### [TASK DESCRIPTION]
When a line in the records includes the string "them", it goes into the tally; report that tally alone.

Source data
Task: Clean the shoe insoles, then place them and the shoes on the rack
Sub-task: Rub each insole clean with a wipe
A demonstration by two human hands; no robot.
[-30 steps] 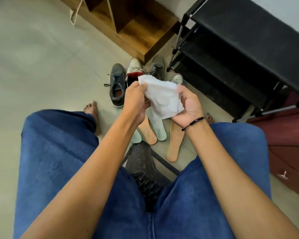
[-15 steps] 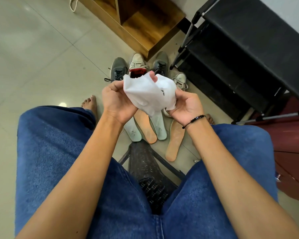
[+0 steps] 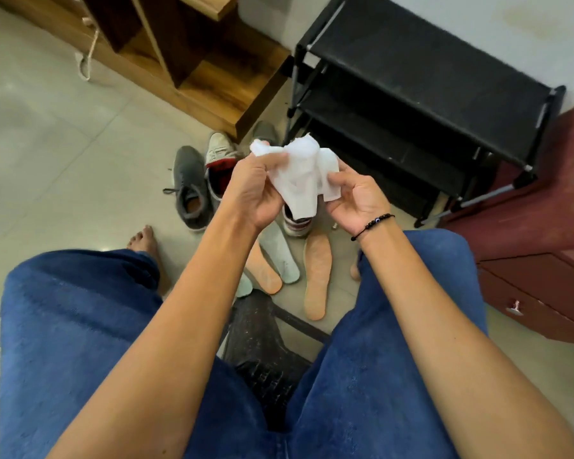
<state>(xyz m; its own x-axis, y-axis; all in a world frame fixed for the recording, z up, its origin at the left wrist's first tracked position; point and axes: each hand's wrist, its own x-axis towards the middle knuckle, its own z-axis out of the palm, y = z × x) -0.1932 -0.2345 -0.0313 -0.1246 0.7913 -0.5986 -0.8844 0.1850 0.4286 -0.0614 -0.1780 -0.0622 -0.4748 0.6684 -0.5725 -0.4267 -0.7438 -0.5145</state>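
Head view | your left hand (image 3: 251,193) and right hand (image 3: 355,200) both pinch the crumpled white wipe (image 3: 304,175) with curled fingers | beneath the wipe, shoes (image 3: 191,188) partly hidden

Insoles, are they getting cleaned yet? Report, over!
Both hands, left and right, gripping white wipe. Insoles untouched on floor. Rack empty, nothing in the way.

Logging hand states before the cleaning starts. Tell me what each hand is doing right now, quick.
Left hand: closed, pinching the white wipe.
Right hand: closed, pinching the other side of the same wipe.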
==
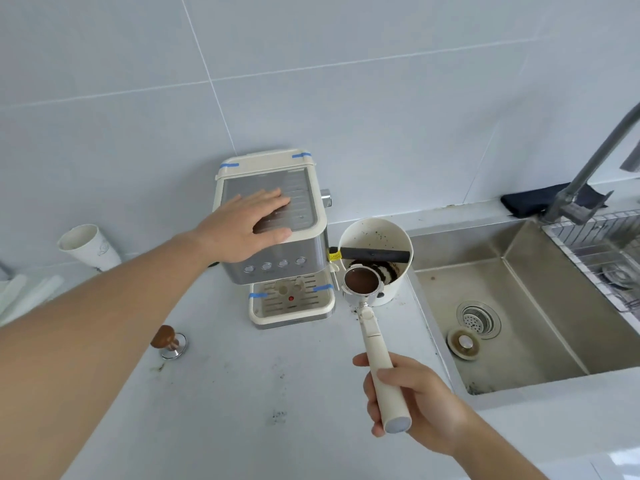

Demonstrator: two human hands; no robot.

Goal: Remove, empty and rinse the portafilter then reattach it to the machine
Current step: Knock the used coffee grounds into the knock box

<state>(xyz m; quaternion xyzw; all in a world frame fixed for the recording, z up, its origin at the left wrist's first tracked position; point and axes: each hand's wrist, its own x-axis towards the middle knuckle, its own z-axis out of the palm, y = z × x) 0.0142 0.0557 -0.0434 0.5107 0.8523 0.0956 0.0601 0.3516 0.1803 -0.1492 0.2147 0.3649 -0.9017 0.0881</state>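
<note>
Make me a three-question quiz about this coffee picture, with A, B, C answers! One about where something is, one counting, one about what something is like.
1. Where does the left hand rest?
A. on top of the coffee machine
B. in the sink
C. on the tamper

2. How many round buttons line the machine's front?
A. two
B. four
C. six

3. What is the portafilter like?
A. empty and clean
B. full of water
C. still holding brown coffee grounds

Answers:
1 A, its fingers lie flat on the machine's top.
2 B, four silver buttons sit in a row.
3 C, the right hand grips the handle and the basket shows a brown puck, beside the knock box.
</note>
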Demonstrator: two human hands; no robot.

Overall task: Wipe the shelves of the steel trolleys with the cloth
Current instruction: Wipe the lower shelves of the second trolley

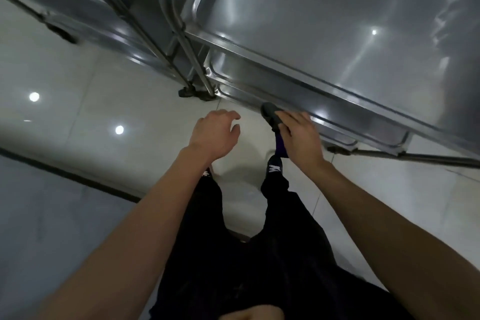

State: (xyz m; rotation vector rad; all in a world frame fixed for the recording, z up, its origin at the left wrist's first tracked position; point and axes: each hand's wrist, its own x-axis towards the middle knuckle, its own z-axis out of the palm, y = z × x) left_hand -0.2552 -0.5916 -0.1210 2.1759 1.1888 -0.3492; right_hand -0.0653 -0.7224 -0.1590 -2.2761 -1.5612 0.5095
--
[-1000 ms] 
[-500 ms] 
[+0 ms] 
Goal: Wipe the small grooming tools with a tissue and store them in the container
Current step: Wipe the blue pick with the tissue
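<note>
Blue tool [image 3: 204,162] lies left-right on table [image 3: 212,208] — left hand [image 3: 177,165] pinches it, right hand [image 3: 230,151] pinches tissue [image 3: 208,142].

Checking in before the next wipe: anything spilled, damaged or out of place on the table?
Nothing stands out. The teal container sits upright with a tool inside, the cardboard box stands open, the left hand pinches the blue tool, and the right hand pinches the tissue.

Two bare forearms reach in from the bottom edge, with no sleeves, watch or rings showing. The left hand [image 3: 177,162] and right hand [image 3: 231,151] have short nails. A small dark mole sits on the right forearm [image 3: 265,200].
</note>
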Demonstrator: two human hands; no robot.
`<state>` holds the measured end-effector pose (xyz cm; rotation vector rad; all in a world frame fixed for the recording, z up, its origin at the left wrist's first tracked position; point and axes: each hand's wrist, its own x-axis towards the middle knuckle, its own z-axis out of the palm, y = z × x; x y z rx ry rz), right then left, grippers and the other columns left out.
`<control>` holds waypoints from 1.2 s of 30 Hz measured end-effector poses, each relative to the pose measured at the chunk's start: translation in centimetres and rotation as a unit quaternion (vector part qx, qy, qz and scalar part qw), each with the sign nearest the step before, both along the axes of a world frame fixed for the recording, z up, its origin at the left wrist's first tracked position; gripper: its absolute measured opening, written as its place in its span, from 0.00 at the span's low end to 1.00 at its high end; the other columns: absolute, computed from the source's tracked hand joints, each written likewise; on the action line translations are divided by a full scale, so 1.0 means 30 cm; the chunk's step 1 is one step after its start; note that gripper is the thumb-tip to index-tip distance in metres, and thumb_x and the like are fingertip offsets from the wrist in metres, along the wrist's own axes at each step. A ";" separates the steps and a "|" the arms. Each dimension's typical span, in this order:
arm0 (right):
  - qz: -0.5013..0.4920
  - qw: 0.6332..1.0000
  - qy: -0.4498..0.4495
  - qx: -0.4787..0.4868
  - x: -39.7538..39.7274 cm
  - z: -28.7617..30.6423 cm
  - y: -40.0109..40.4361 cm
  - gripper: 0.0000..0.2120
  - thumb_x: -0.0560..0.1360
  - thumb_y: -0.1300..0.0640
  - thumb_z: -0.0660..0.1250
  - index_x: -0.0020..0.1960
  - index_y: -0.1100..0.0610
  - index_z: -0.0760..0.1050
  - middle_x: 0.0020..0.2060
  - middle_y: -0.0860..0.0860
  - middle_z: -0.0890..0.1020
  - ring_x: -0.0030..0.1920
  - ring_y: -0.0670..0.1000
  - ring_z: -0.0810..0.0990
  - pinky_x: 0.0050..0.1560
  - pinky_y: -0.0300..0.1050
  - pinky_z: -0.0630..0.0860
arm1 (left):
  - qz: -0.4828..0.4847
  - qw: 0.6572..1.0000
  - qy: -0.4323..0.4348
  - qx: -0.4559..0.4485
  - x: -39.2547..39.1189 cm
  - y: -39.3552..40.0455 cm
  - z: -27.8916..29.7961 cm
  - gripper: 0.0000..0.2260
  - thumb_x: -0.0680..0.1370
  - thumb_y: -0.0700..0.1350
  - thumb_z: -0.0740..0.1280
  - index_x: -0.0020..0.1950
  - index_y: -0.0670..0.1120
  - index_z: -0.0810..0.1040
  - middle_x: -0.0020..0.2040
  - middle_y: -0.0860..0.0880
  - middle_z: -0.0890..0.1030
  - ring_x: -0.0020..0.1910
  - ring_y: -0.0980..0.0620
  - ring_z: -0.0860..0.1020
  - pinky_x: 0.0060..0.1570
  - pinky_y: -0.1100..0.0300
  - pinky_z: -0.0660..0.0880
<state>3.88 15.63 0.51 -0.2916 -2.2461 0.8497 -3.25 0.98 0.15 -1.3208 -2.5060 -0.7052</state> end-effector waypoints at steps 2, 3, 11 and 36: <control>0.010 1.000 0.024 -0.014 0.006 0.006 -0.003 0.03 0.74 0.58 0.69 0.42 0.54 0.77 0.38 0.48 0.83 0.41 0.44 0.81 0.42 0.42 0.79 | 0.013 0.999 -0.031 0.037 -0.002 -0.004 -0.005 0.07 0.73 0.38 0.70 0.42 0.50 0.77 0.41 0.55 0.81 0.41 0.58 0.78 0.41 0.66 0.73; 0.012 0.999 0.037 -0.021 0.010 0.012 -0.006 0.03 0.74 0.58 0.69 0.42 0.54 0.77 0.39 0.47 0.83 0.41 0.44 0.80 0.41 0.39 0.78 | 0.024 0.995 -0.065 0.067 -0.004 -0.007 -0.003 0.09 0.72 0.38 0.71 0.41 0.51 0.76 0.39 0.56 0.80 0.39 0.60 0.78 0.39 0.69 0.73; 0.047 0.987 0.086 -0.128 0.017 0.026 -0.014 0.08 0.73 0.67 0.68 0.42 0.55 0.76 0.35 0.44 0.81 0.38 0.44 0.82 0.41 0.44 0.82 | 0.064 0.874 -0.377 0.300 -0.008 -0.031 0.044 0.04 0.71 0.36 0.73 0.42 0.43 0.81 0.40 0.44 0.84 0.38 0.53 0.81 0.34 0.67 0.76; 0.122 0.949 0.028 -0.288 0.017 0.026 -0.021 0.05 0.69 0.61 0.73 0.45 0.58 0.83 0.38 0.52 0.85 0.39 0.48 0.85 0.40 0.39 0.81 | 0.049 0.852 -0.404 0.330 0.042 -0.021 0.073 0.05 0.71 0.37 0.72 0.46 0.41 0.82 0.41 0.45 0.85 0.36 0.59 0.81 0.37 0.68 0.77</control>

### [RESULT FOR THIS EXERCISE]
2